Produce a word-for-word copy of the listing below without its pictures.

---------- Source data ----------

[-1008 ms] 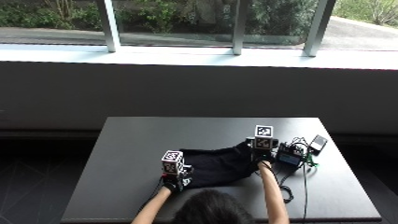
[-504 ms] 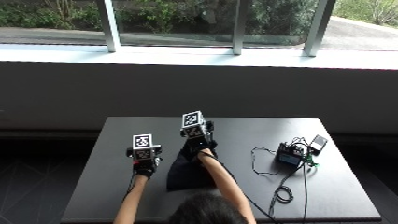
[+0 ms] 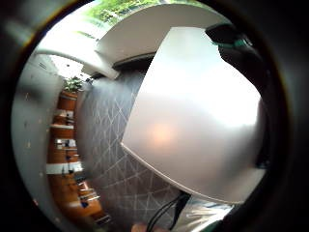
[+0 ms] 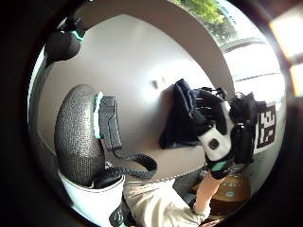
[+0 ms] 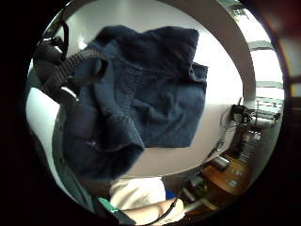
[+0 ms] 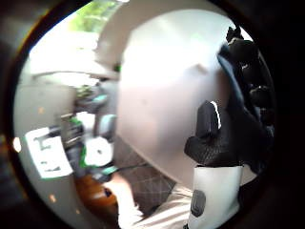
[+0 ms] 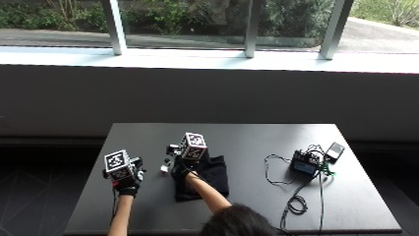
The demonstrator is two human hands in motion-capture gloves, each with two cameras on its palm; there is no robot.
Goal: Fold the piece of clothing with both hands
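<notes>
clothing (image 7: 208, 176): dark navy, plain | table (image 7: 262, 137): dark grey | left hand (image 7: 124, 186), right hand (image 7: 180, 171): black gloves | electronics box (image 7: 305, 163) far right: black, teal bits

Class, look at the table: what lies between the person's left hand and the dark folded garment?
Only bare table separates the left hand from the garment, as the outside view shows.

The right hand (image 7: 178, 170) covers part of the dark garment (image 7: 208, 178); the left hand's (image 7: 126, 188) fingers stay hidden.
</notes>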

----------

__Response for this exercise__:
[-1008 ms] 
[-504 ms] 
[+0 ms] 
[+0 ms] 
[+0 ms] 
[+0 ms] 
[+0 ms] 
The demonstrator is two human hands in motion-capture gloves, each with two cameras on its palm; there is no robot.
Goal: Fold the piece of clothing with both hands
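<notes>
clothing (image 7: 208, 176): dark navy, plain | table (image 7: 262, 137): dark grey | left hand (image 7: 124, 186), right hand (image 7: 180, 171): black gloves | electronics box (image 7: 305, 163) far right: black, teal bits

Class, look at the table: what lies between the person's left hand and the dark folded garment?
Only bare table separates the left hand from the garment, as the outside view shows.

The right hand (image 7: 178, 170) covers part of the dark garment (image 7: 208, 178); the left hand's (image 7: 126, 188) fingers stay hidden.
</notes>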

As written, the answer is complete.